● **Instructions to follow**
Copy every line from the data below in which the string "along" can be found.

Information supplied START

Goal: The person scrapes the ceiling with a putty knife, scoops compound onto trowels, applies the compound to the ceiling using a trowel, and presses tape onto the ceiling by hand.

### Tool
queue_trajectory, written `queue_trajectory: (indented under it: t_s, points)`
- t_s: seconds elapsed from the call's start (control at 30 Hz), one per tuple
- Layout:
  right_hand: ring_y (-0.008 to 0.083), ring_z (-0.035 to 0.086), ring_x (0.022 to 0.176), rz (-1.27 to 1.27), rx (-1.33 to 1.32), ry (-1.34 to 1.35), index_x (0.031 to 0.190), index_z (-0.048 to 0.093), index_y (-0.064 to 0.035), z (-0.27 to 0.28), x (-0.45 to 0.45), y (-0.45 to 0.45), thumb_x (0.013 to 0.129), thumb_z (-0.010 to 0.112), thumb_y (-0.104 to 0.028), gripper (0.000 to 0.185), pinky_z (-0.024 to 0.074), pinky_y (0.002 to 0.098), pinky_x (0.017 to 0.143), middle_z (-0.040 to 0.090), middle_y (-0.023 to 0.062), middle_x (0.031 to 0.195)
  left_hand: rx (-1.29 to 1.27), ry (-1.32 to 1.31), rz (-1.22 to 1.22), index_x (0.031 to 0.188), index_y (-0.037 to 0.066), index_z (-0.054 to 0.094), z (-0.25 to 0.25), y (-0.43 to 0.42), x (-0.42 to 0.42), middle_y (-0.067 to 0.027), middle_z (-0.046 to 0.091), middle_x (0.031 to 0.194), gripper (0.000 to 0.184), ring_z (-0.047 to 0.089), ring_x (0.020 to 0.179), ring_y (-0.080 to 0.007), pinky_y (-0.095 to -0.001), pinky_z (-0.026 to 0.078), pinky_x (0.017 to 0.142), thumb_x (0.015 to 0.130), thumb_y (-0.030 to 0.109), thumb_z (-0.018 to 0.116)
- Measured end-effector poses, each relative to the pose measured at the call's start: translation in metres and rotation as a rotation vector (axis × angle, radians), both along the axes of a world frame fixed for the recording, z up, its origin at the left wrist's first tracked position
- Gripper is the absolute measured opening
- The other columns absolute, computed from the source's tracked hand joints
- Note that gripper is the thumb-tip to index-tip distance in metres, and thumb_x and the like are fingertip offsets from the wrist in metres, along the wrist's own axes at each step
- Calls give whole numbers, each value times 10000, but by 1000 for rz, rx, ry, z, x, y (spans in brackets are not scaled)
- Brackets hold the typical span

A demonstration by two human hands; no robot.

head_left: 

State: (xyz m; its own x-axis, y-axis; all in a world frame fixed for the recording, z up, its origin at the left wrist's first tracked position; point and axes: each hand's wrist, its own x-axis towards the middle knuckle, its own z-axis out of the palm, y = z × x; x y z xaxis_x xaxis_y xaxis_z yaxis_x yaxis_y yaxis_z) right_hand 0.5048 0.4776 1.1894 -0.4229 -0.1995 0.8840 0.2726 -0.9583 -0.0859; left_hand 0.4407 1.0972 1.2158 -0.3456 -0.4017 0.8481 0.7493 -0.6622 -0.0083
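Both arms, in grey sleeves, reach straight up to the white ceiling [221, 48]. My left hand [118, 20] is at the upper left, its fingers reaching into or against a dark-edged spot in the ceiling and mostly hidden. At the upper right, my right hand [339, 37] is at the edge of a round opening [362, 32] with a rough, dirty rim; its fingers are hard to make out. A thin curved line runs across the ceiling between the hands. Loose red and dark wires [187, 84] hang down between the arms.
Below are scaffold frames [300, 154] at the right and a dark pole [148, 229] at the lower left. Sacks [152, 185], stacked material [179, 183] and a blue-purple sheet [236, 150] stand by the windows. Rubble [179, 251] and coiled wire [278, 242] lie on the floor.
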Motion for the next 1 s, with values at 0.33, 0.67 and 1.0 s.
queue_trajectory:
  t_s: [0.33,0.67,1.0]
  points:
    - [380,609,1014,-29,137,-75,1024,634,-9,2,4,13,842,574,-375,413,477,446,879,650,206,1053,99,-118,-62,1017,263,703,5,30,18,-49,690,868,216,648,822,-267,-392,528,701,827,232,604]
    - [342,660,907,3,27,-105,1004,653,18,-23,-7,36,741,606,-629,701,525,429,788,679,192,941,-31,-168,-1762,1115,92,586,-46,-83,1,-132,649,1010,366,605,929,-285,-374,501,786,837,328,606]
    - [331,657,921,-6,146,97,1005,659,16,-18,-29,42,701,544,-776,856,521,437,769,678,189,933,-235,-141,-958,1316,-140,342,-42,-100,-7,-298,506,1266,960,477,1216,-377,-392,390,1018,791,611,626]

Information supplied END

● **Written solution**
- Measured end-effector poses, each relative to the pose measured at the call's start: translation in metres and rotation as a rotation vector (axis × angle, radians), both along the axes of a world frame fixed for the recording, z up, its origin at the left wrist's first tracked position
- Note that gripper is the thumb-tip to index-tip distance in metres, and thumb_x and the like are fingertip offsets from the wrist in metres, along the wrist's own axes at each step

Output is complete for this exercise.